Nothing but a number belongs in the answer: how many lines of the records below contain the string "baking".

## Records for this task
########################################

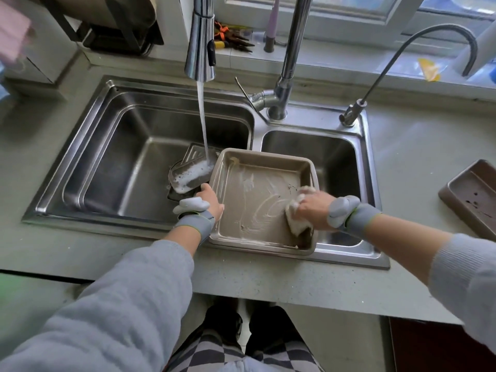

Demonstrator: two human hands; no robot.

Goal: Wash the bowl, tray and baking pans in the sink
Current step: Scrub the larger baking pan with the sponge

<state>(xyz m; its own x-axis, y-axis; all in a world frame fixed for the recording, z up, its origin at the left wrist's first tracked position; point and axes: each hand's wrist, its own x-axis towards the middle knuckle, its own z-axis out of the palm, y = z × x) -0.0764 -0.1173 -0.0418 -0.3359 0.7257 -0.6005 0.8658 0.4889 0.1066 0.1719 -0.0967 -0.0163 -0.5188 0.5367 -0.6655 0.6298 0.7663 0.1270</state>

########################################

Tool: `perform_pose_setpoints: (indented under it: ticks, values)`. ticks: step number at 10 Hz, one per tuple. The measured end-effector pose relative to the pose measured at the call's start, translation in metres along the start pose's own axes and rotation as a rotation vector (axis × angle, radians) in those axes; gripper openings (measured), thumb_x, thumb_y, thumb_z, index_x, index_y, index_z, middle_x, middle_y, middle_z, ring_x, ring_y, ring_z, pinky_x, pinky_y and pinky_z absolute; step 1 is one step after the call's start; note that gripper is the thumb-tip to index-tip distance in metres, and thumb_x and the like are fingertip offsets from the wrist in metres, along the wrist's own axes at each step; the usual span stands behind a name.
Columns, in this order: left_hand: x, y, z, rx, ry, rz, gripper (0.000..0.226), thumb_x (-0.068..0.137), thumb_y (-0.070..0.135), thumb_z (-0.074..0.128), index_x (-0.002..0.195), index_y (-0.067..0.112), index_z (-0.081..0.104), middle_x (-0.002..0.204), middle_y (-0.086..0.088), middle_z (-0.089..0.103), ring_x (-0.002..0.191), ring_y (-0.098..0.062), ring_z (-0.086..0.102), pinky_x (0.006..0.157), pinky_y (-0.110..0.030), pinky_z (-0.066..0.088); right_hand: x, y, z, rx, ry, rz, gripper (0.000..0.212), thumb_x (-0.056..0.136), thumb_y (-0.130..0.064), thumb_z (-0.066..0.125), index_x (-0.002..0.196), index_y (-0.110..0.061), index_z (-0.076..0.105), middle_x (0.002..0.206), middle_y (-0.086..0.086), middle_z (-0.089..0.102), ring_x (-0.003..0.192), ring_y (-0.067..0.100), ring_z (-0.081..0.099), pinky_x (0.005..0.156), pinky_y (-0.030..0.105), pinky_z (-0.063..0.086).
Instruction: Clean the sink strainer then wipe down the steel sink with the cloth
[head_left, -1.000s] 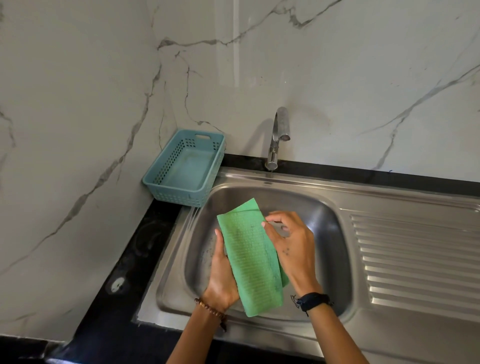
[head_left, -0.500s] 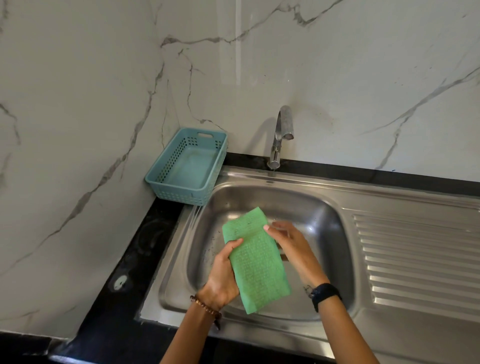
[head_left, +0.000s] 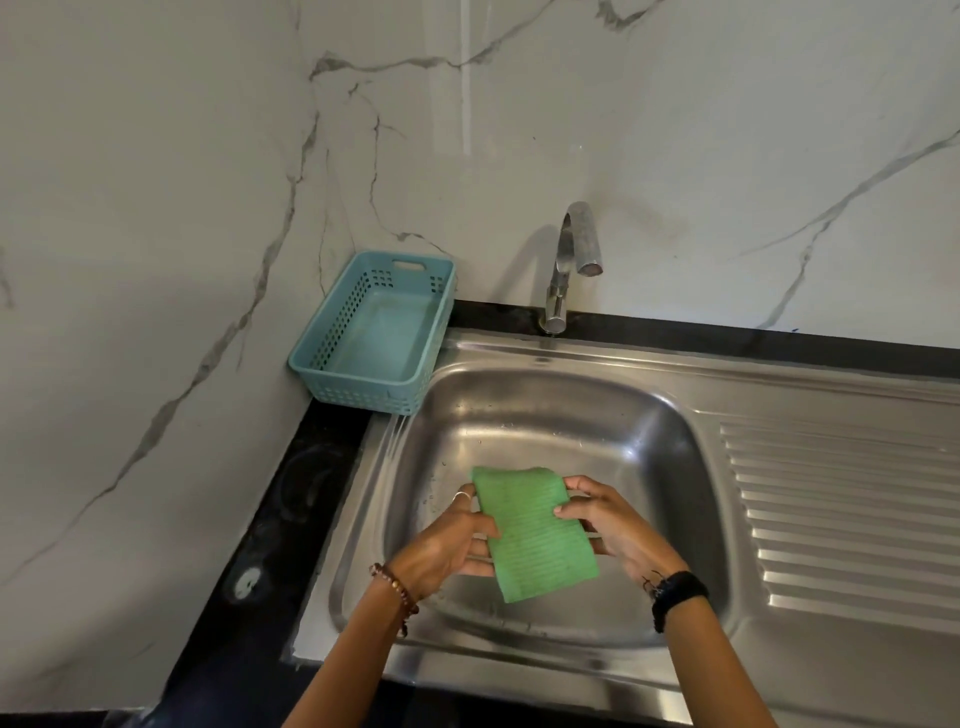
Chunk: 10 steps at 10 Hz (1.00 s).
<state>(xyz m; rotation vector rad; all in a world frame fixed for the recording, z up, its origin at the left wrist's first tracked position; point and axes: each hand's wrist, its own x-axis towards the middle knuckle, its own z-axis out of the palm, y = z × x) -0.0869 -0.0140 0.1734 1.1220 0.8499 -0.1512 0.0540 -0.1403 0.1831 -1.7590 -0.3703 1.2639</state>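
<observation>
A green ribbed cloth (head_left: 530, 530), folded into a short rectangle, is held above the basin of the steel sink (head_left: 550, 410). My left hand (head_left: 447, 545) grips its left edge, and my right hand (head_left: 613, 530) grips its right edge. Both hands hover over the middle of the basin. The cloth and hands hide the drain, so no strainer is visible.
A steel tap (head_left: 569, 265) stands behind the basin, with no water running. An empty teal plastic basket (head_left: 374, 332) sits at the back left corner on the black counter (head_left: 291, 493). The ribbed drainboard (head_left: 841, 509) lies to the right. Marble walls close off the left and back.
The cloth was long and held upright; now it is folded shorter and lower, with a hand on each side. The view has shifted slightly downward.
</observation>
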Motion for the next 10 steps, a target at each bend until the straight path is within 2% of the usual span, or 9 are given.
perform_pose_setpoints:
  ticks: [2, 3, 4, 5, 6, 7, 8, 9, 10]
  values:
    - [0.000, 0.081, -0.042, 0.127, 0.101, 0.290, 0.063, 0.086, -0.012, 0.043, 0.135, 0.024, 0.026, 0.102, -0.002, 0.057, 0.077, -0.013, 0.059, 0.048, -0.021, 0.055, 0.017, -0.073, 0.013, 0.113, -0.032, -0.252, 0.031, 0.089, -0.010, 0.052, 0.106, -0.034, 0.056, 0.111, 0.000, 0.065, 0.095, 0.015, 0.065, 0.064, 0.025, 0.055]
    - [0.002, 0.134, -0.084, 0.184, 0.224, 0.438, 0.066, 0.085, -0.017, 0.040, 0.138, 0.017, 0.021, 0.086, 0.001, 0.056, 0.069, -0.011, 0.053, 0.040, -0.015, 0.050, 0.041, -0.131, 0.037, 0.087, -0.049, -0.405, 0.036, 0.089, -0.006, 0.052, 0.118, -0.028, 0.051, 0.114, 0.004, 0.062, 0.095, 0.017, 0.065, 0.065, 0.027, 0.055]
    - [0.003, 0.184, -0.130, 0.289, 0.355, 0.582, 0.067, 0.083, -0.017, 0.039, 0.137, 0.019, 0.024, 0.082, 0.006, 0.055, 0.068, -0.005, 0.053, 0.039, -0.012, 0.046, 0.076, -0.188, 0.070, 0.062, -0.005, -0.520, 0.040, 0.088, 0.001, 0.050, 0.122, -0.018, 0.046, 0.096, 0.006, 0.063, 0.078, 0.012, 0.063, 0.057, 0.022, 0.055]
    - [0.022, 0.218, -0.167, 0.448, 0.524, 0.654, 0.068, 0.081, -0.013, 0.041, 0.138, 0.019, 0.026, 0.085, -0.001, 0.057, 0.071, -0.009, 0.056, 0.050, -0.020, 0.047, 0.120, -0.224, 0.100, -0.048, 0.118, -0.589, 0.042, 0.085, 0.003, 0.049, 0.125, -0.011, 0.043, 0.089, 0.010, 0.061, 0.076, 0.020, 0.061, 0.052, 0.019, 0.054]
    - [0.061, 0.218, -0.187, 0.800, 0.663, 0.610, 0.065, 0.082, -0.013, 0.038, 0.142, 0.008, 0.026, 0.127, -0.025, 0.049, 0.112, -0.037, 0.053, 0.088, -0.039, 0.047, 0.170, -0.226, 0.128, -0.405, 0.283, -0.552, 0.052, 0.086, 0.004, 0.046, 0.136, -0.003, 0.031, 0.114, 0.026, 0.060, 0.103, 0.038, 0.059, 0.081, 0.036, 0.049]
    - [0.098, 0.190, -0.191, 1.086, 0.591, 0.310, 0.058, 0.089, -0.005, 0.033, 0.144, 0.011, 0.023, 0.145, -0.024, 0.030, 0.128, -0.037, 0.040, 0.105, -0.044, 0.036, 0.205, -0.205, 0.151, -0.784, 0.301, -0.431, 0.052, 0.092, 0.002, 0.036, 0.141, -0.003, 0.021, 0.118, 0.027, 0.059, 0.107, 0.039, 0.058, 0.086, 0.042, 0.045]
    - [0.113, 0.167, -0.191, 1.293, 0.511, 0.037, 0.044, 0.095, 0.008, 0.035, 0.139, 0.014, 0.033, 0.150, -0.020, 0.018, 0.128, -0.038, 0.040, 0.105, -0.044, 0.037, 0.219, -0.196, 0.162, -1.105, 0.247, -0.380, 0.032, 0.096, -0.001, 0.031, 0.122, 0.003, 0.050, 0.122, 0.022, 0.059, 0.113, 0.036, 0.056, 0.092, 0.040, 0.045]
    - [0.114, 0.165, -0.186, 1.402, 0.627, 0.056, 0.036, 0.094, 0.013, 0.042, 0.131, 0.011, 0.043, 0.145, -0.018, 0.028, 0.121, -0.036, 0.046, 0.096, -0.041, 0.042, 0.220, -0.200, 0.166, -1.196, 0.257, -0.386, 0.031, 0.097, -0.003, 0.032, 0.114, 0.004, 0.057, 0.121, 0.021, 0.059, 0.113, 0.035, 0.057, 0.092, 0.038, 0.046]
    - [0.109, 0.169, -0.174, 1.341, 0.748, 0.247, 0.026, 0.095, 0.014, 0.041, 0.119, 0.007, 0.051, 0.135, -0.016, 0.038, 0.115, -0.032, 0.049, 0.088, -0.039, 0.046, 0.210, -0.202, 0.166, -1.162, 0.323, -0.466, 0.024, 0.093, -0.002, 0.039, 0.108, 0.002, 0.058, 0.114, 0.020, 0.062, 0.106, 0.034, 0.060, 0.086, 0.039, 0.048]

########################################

## Solution to this exercise
2